Please copy only the material from the line that has "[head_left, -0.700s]" to the very last line, both ends included, exactly as written and without pictures.

Records for this task Block Start

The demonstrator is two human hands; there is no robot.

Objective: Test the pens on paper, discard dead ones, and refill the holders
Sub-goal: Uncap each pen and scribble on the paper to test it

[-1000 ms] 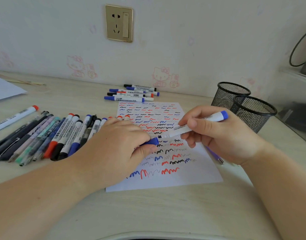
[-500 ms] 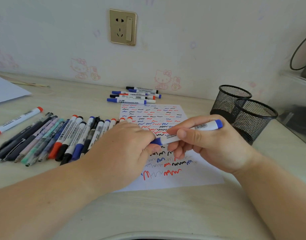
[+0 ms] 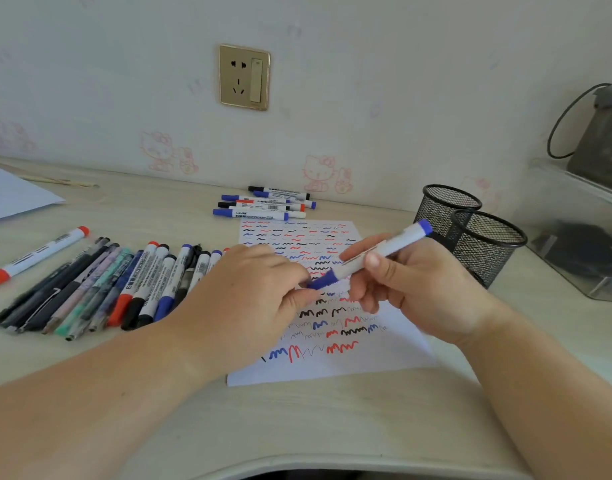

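Capping step after a test: right hand (image 3: 418, 292) grips blue marker (image 3: 377, 254) barrel above scribbled paper (image 3: 384, 362), left hand (image 3: 249, 299) pinches its blue cap (image 3: 323, 280) at the tip; next likely needs seating cap, then dropping into mesh holders (image 3: 470, 237).

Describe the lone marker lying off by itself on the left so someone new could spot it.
Start at the long row of mixed pens and markers on the pale wooden desk, left of the scribbled white test sheet. Just beyond its far-left end lies a white marker with red cap and red end, alone and apart from the row.
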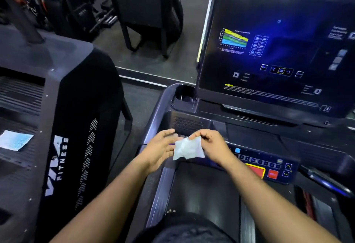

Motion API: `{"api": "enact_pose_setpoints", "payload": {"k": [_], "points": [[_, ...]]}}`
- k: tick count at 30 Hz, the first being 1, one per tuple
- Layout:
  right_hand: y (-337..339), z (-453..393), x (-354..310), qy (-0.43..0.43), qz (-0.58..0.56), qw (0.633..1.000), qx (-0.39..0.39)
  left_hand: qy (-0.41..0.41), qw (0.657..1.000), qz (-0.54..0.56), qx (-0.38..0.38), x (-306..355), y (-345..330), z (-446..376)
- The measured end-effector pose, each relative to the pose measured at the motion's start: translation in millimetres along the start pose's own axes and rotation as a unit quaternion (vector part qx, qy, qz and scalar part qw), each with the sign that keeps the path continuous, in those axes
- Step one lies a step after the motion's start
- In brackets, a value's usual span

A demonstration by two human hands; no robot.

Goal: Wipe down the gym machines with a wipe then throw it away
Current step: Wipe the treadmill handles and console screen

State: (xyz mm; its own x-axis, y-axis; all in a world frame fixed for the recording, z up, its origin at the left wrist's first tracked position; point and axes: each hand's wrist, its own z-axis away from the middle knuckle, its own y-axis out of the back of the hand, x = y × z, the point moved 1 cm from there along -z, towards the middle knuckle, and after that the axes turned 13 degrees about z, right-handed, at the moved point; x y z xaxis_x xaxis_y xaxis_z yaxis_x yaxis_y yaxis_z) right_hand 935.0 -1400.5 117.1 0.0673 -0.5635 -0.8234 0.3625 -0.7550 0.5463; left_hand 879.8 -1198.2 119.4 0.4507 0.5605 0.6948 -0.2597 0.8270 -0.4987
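We are looking at a thin, crinkled white wipe [187, 147], a glossy dark console screen [272, 50], and matt black plastic machine housing [80, 81].

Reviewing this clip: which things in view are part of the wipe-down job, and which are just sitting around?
Part of the job:
wipe, pinched by right hand, left hand beside it
treadmill console
display screen

Just around:
neighbouring machine
cup holder
equipment by the mirror
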Motion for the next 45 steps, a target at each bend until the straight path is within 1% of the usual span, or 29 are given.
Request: {"api": "enact_pose_setpoints", "payload": {"k": [2, 4, 7, 8, 9, 11, 12, 13, 14, 15, 16, 18, 19, 20, 21, 24, 25, 26, 27, 28, 30, 33, 35, 37, 40, 42, 43, 45], "points": [[-1, -1, 4, -0.019, -0.02, 1.0, -0.004, -0.018, 0.995, -0.099, -0.015, -4, 8, -9], [2, -1, 6, -0.031, -0.03, 0.999, -0.018, -0.041, 0.985, -0.165, -0.017, -6, 12, -17], [6, -1, 12, -0.051, -0.031, 0.996, -0.068, -0.065, 0.977, -0.202, -0.003, -8, 17, -28], [7, -1, 15, -0.058, -0.029, 0.995, -0.071, -0.073, 0.974, -0.213, -0.005, -9, 18, -31], [7, 0, 16, -0.061, -0.014, 0.997, -0.051, -0.08, 0.972, -0.222, -0.012, -11, 17, -33], [2, 3, 14, -0.039, 0.068, 0.995, 0.057, -0.102, 0.965, -0.241, -0.021, -16, 18, -42], [-3, 4, 8, -0.01, 0.124, 0.986, 0.115, -0.115, 0.96, -0.253, -0.019, -18, 18, -47], [-13, 5, 2, 0.034, 0.182, 0.971, 0.153, -0.127, 0.954, -0.27, -0.012, -20, 19, -52], [-26, 6, -1, 0.076, 0.237, 0.956, 0.158, -0.14, 0.947, -0.289, -0.002, -20, 17, -55], [-42, 5, -2, 0.103, 0.295, 0.94, 0.136, -0.153, 0.939, -0.306, 0.007, -22, 18, -58], [-59, 3, 2, 0.116, 0.359, 0.92, 0.106, -0.166, 0.932, -0.323, 0.016, -22, 20, -62], [-84, -2, 15, 0.106, 0.484, 0.868, 0.037, -0.194, 0.908, -0.371, 0.024, -20, 22, -64], [-91, -5, 21, 0.093, 0.53, 0.843, 0.008, -0.212, 0.885, -0.413, 0.02, -18, 23, -63], [-96, -9, 27, 0.088, 0.563, 0.822, -0.011, -0.227, 0.855, -0.465, 0.014, -15, 27, -64], [-98, -12, 32, 0.09, 0.583, 0.808, -0.015, -0.243, 0.817, -0.524, 0.009, -13, 32, -63], [-94, -26, 31, 0.085, 0.61, 0.788, -0.02, -0.293, 0.668, -0.684, 0.031, -9, 58, -64], [-92, -33, 24, 0.074, 0.618, 0.783, -0.027, -0.297, 0.635, -0.712, 0.046, -10, 70, -65], [-89, -44, 13, 0.062, 0.622, 0.78, -0.042, -0.287, 0.618, -0.73, 0.056, -7, 80, -67], [-92, -50, 8, 0.044, 0.62, 0.781, -0.058, -0.261, 0.618, -0.74, 0.051, -10, 89, -67], [-94, -55, 4, 0.031, 0.623, 0.778, -0.068, -0.233, 0.626, -0.743, 0.042, -11, 95, -69], [-105, -45, 5, 0.048, 0.642, 0.764, -0.042, -0.197, 0.642, -0.74, 0.032, -14, 97, -68], [-122, -8, 27, 0.106, 0.656, 0.747, -0.019, -0.191, 0.654, -0.731, 0.029, -12, 94, -67], [-126, -9, 33, 0.116, 0.666, 0.737, -0.013, -0.193, 0.659, -0.726, 0.03, -9, 95, -69], [-130, -32, 18, 0.111, 0.659, 0.744, -0.02, -0.19, 0.664, -0.723, 0.026, -7, 96, -70], [-134, -59, -7, 0.107, 0.631, 0.766, -0.068, -0.188, 0.666, -0.722, 0.025, -8, 98, -69], [-133, -54, -1, 0.127, 0.626, 0.767, -0.058, -0.19, 0.669, -0.719, 0.023, -9, 98, -68], [-131, -43, 11, 0.135, 0.635, 0.758, -0.055, -0.194, 0.667, -0.718, 0.024, -9, 98, -68], [-122, -19, 43, 0.162, 0.657, 0.736, -0.001, -0.199, 0.67, -0.715, 0.022, -9, 98, -69]]}}
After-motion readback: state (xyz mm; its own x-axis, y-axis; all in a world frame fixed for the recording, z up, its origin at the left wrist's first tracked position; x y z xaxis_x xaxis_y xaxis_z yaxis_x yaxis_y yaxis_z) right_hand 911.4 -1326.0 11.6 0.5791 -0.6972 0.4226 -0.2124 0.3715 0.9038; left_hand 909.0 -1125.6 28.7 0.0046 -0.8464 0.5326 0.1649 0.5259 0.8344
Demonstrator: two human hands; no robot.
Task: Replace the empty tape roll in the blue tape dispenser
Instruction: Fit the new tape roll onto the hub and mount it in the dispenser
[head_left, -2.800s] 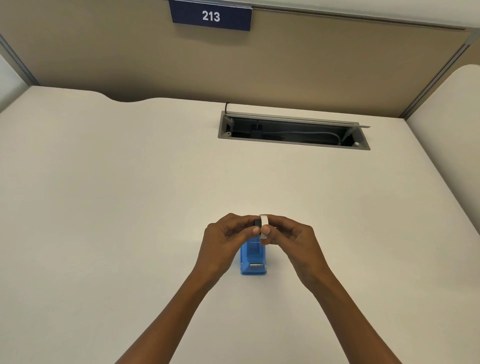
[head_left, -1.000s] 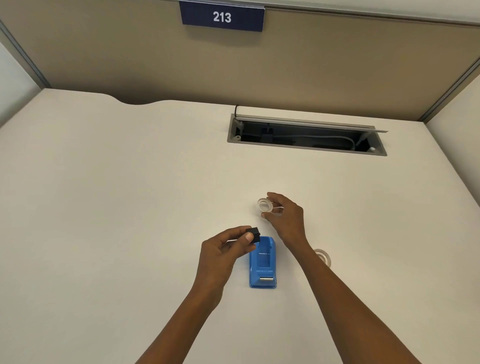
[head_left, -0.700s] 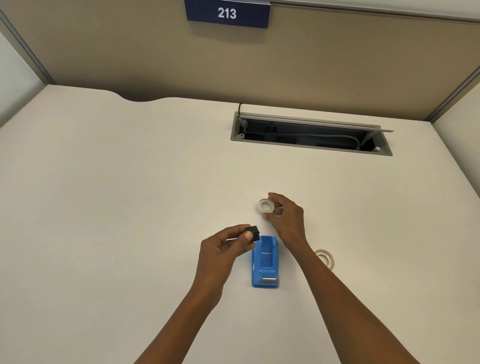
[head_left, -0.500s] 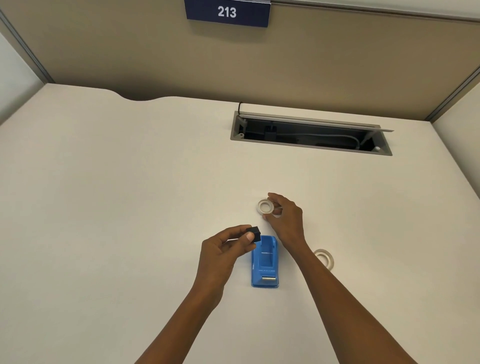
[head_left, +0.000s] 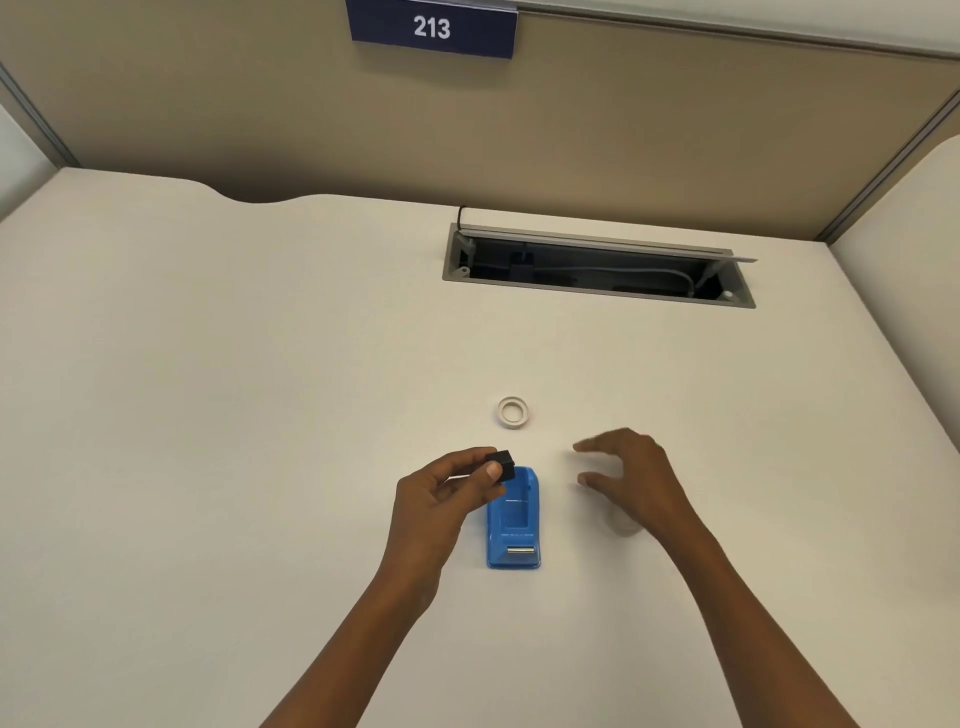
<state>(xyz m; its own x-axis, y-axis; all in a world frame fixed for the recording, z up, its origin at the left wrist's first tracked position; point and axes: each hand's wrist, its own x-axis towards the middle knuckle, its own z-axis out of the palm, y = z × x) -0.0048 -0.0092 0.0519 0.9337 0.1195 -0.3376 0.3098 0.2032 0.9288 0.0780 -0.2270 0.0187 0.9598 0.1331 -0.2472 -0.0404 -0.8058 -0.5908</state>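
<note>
The blue tape dispenser (head_left: 513, 520) lies on the white desk with its roll bay bare. My left hand (head_left: 445, 499) pinches a small black spindle (head_left: 501, 462) just above the dispenser's far left corner. The empty white roll core (head_left: 512, 412) lies flat on the desk beyond the dispenser. My right hand (head_left: 631, 475) hovers to the dispenser's right, fingers spread and holding nothing. A full tape roll (head_left: 621, 525) lies mostly hidden under that hand's wrist; only a pale edge shows.
An open grey cable tray (head_left: 597, 266) with a cord inside is sunk into the desk at the back. A tan partition with a blue "213" sign (head_left: 432, 27) stands behind. A second desk edge (head_left: 904, 218) adjoins at the right.
My right hand has let go of the empty core on the desk and moved right and nearer, above the full roll. The left hand still holds the black spindle.
</note>
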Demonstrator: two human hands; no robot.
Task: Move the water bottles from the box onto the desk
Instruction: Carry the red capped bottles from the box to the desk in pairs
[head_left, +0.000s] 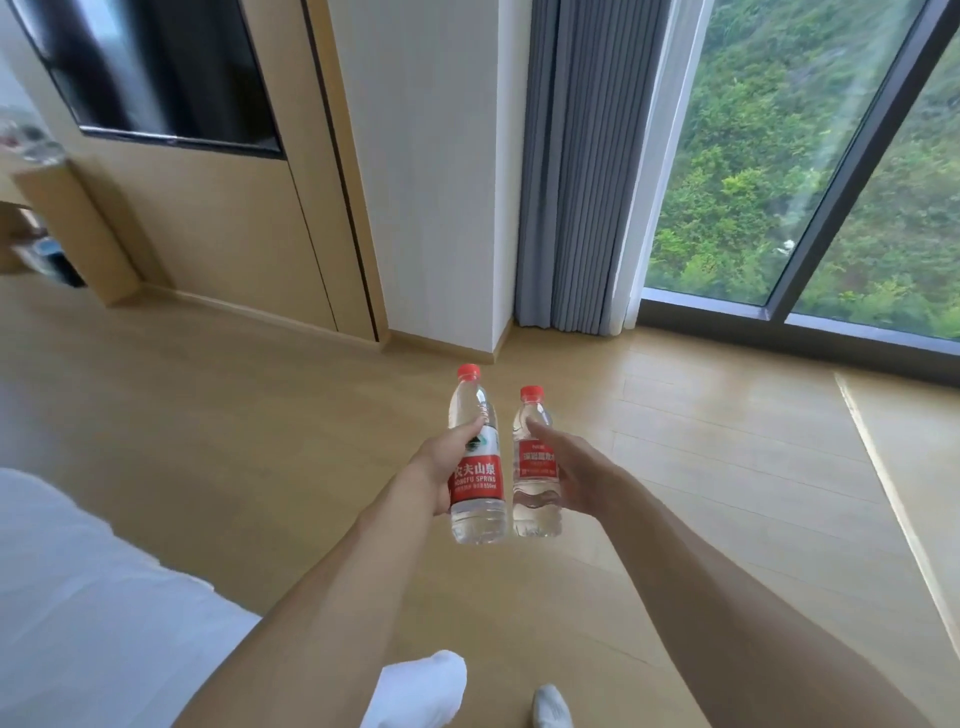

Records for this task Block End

## Task result
[head_left, -0.700s] 
[head_left, -0.500s] 
[head_left, +0.000s] 
<state>(xyz m; its own x-axis, y-axis; all in a world frame fixed for the recording, z up, its origin at the left wrist's first tracked position; point and axes: each hand's wrist, its own x-axis towards the middle knuckle, its own z-axis out of the palm, y = z × x) -0.0048 -0.0092 0.0519 0.9337 0.1195 -0.3376 0.3098 0.2032 0.9288 0.0780 -0.2270 0.0187 0.9598 0.1331 -0.2472 -0.0404 -0.8058 -0.5908</state>
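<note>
The blue tape dispenser (head_left: 513, 520) lies on the white desk with its roll bay bare. My left hand (head_left: 445, 499) pinches a small black spindle (head_left: 501, 462) just above the dispenser's far left corner. The empty white roll core (head_left: 512, 412) lies flat on the desk beyond the dispenser. My right hand (head_left: 631, 475) hovers to the dispenser's right, fingers spread and holding nothing. A full tape roll (head_left: 621, 525) lies mostly hidden under that hand's wrist; only a pale edge shows.
An open grey cable tray (head_left: 597, 266) with a cord inside is sunk into the desk at the back. A tan partition with a blue "213" sign (head_left: 432, 27) stands behind. A second desk edge (head_left: 904, 218) adjoins at the right.
My right hand has let go of the empty core on the desk and moved right and nearer, above the full roll. The left hand still holds the black spindle.
</note>
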Demonstrator: two human hands; no robot.
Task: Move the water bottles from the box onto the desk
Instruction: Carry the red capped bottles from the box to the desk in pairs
[head_left, +0.000s] 

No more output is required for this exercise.